DATASET CONTENT:
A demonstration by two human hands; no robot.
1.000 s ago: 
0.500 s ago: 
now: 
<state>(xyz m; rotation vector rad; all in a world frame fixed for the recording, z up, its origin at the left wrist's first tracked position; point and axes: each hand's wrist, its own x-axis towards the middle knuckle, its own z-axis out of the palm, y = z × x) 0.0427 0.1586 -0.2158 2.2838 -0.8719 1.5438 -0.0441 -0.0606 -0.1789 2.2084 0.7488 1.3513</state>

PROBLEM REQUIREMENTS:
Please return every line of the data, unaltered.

TASK ANSWER:
A demonstration by two human hands; no robot.
1.000 s ago: 
0.500 s ago: 
now: 
<state>(xyz m; rotation vector rad; all in a world frame fixed for the recording, z up, its origin at the left wrist's first tracked position; point and axes: each hand's wrist, its own x-axis towards the middle knuckle, its own z-axis out of the palm, y = z × x) 0.0427 0.1586 -0.2158 2.2838 -0.8719 1.5438 -0.0441 -0.0606 -0.1789 2.2084 0.7488 1.3513</state>

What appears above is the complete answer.